Differential Effects of Bisphenol A and Diethylstilbestrol on Human, Rat and Mouse Fetal Leydig Cell Function

Endocrine disruptors (ED) have been incriminated in the current increase of male reproductive alterations. Bisphenol A (BPA) is a widely used weak estrogenic environmental ED and it is debated whether BPA concentrations within the average internal exposure are toxic. In the present study we investigated the effects of 10−12 to 10−5 M BPA concentrations on fetal Leydig cell function, as fetal life is a critical period of sensitivity to ED effects on male reproductive function.
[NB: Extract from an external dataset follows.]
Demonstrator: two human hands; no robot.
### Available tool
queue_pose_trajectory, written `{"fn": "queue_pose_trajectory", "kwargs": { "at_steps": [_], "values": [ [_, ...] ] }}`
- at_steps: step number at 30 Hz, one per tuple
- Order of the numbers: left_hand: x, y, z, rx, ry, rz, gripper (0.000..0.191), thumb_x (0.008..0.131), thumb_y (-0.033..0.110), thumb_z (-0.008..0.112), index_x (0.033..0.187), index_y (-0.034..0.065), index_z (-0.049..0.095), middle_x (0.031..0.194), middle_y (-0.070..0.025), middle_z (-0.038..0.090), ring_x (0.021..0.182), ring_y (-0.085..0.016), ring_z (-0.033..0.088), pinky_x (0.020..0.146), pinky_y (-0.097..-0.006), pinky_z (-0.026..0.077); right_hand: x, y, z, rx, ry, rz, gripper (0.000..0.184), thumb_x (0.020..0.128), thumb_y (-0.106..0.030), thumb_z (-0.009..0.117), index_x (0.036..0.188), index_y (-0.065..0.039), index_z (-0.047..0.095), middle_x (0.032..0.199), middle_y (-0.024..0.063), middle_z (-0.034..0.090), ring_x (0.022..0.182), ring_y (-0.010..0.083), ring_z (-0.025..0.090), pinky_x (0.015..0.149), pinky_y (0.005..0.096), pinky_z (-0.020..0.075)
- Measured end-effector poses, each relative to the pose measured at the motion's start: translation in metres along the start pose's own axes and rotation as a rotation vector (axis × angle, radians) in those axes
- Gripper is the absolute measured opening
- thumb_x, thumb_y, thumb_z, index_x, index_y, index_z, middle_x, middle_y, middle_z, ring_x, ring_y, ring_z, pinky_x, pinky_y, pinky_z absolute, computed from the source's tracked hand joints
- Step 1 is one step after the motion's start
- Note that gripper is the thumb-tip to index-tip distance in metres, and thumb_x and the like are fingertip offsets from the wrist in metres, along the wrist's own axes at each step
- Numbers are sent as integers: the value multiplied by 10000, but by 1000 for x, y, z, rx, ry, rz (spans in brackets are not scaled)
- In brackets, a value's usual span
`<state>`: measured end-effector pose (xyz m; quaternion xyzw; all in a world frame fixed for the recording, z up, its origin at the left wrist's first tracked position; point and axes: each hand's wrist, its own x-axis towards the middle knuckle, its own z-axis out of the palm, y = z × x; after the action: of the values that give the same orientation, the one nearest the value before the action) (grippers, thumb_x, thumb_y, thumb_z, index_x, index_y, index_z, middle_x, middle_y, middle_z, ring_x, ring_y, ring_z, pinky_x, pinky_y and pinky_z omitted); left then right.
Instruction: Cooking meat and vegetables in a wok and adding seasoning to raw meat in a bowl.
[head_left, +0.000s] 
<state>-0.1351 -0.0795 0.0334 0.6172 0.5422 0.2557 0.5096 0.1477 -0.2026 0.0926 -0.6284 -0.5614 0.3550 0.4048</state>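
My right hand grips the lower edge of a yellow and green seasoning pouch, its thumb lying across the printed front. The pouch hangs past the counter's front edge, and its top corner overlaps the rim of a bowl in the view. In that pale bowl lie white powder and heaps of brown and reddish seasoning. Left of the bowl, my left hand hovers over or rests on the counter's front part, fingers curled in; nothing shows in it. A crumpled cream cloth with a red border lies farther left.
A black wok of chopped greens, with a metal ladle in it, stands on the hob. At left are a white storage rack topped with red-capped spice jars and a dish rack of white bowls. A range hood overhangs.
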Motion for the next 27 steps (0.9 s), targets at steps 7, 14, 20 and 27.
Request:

To this aim, fetal testes from human at 6.5–10.5 gestational weeks (GW) or from rat and mouse at a comparable critical period of development (14.5 days post-coitum (dpc) for rat and 12.5 dpc for mouse) were explanted and cultured using our validated organotypic culture system in the presence or absence of BPA for 1–3 days. BPA concentrations as low as 10−8 M reduced testosterone secretion by human testes from day 1 of culture onwards, but not by mouse and rat testes where concentrations equal to 10−5 M BPA were required. Similarly, 10−8 M BPA reduced INSL3 mRNA levels only in human cultured testes. On the contrary, 10−5 and 10−6 M diethylstilbestrol (DES), a classical estrogenic compound, affected testosterone secretion only in rat and mouse testis cultures, but not in human testis cultures. Lastly, contrarily to the DES effect, the negative effect of BPA on testosterone produced by the mouse fetal testis was maintained after invalidation of estrogen receptor α (ERα). In conclusion, these results evidenced i) a deleterious effect of BPA on fetal Leydig cells function in human for concentrations from 10−8 M upwards, ii) species-specific differences raising concerns about extrapolation of data from rodent studies to human risk assessment, iii) a specific signaling pathway for BPA which differs from the DES one and which does not involve ERα.